Micrologies

Images de Médée


C'est Euripide qui a créé le mythème de l'infanticide de Médée, à des fins théâtrales, marquant ainsi une rupture avec la Médée magicienne de l'ancienne poésie mélique (1). Cette scène spectaculaire a donné lieu a de multiples représentations plastiques.

Dans son ouvrage Le Sexe et l’effroi , consacré à la peinture antique, Pascal Quignard consacre un chapitre important à des représentations figurées du personnage de Médée (2). Il commente une fresque célèbre de Pompéi (maison des Dioscures), conservée au musée archéologique de Naples. Médée y tient déjà la poignée de l’épée avec laquelle elle va tuer ses enfants, alors que ceux-ci jouent tranquillement à côté d’elle. Immobile, elle baisse les yeux vers eux : non pas hésitation, mais montée silencieuse de l’accès de colère et de folie dolor-furor-nefas, douleur, fureur et crime, selon le schéma développé par Florence Dupont à propos du théâtre de Sénèque (3). Quignard voit dans cette image l’illustration directe d’un passage de la Médée d’Euripide (v. 1078-1079) :

Καὶ μανθάνω μὲν οἷα δρᾶν μέλλω κακά,
θυμὸς δὲ κρείσσων τῶν ἐμῶν βουλευμάτων.

Oui, je sens le forfait que je vais oser ; mais la passion l’emporte sur mes résolutions. (trad. L. Méridier).
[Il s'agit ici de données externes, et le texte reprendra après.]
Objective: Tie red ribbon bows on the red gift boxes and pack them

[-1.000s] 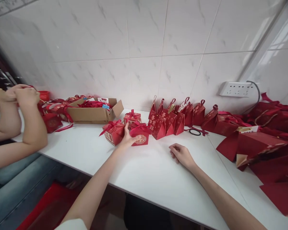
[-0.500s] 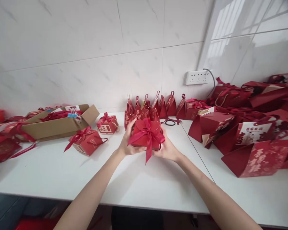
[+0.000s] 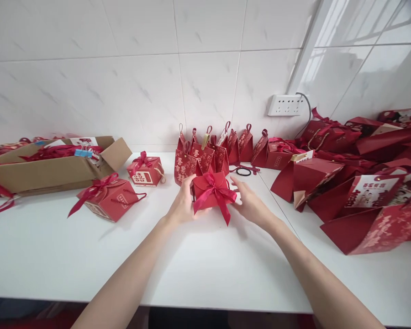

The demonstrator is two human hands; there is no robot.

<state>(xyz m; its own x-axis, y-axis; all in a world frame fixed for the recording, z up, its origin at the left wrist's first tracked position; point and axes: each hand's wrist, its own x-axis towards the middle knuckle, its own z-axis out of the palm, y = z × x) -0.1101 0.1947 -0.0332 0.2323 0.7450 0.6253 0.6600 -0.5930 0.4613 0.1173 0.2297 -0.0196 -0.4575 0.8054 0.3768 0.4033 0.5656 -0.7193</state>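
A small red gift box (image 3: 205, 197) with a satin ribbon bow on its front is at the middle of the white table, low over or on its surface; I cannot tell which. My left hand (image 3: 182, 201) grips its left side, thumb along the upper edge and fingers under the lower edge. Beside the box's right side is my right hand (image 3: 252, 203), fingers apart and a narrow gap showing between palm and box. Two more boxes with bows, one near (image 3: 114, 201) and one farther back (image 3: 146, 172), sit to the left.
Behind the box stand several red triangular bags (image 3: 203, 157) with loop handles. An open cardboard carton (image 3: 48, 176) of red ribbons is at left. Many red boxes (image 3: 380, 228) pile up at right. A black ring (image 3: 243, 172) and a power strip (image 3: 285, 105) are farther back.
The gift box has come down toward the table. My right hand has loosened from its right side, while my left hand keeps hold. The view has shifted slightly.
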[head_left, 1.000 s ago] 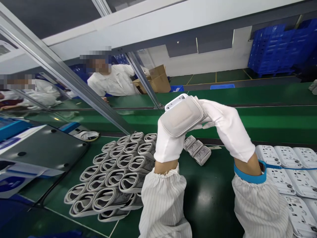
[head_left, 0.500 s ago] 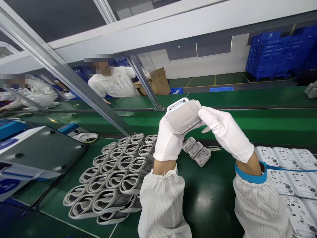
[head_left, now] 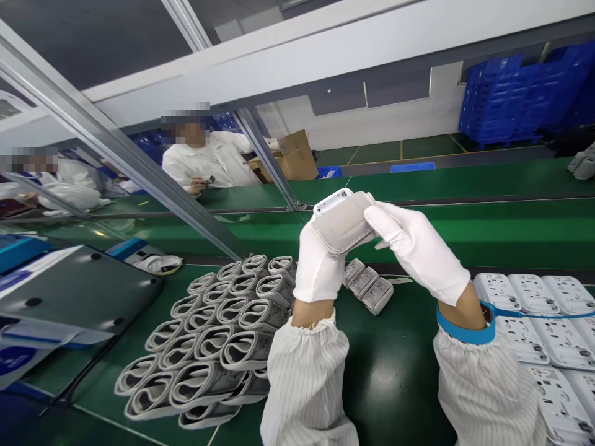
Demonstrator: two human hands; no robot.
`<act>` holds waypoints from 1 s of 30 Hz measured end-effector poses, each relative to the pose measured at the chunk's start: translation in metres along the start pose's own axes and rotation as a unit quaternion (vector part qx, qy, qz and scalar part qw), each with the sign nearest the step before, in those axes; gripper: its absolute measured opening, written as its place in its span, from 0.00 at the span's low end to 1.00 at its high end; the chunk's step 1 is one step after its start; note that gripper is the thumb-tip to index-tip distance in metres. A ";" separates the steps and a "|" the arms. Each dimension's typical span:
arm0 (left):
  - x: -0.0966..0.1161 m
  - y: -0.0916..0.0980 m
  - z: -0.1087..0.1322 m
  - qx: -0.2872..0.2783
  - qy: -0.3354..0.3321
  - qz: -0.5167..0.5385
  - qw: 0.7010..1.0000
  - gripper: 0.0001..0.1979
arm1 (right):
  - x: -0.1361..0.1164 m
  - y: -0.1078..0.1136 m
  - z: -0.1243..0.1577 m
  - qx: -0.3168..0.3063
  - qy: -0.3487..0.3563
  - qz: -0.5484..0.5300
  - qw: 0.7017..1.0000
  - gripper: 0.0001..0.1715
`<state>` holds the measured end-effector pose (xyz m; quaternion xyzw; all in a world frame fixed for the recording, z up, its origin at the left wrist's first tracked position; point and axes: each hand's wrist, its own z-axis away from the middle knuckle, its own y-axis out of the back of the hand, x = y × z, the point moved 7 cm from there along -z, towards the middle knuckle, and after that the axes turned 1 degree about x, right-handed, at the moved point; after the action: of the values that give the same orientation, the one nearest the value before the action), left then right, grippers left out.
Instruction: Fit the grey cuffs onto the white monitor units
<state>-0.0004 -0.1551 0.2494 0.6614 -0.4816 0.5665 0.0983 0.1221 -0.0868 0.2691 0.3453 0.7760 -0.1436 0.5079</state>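
The left hand (head_left: 318, 269), in a white glove, is closed around the lower left end of a cuffed monitor (head_left: 343, 222), with the fingers wrapped under the grey cuff. The right hand (head_left: 421, 254), also gloved, grips the other end, its fingers curled over the top right edge of the cuff. Both hands hold the monitor up in the air between them, well above the table (head_left: 395, 371), with its white body on the far side. A blue wrist strap (head_left: 460, 331) circles the right wrist.

Just below the hands, three wrapped units (head_left: 369, 286) lie side by side on the table. Below and to the left of the left hand is a tight cluster of rolled grey cuffs (head_left: 218, 328). Below and to the right of the right hand lie rows of white casings (head_left: 534, 310). Beyond the hands runs a green conveyor belt (head_left: 488, 229), and past it, up and to the left, sits a co-worker in a white coat (head_left: 209, 161).
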 end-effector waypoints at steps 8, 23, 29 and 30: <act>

Par Olivierw (Travail personnel) [Public domain], via Wikimedia Commons
Médée, Pompéi, Maison des Dioscures, Musée archéologique de Naples, via Wikimedia Commons

À cette Médée antique, il oppose celle de Delacroix : dans le tableau du peintre romantique, les enfants pleurent, tentent d’échapper au bras qui les enserre et au poignard déjà brandi : « À Paris, ce sont des gestes. À Rome, ce sont des regards. À Paris, des enfants inquiets, pleurants, qui se révoltent. À Rome, des enfants qui jouent et qui s’absorbent dans leurs jeux. À Paris, une Médée hystérique qui exprime la situation. À Rome, une Médée absorbée dans sa rage vindicative et qui la médite plus qu’elle ne la contient. À Paris l’acte. À Rome, l’instant qui le précède. […] À Paris, un cri d’opéra. À Rome, le silence obstupefactus » (p. 198). Dans l’œuvre antique, le moment n’est pas dramatique, mais tragique : Médée observe en elle la montée du flux violent (augmentum) qui va l’entraîner à l’acte. Le goût de Quignard l’attire visiblement vers la Médée romaine.

Eugène Delacroix, Médée, via Wikimedia Commons.

Un autre choix esthétique est celui de la Médée de Pasolini. Le personnage joué par Maria Callas tue ses enfants dans la plus grande douceur, en mimant les gestes de l'affection maternelle. La froideur de cette sorte de rite sacrificiel n'en est pas moins effrayante.

1. Voir Florence Dupont, L'Antiquité, territoire des écarts, Paris, 2013, p. 127. 2. Paris, 1994, coll. Folio, p. 186-203.
3. Les Monstres de Sénèque, Paris, 1995.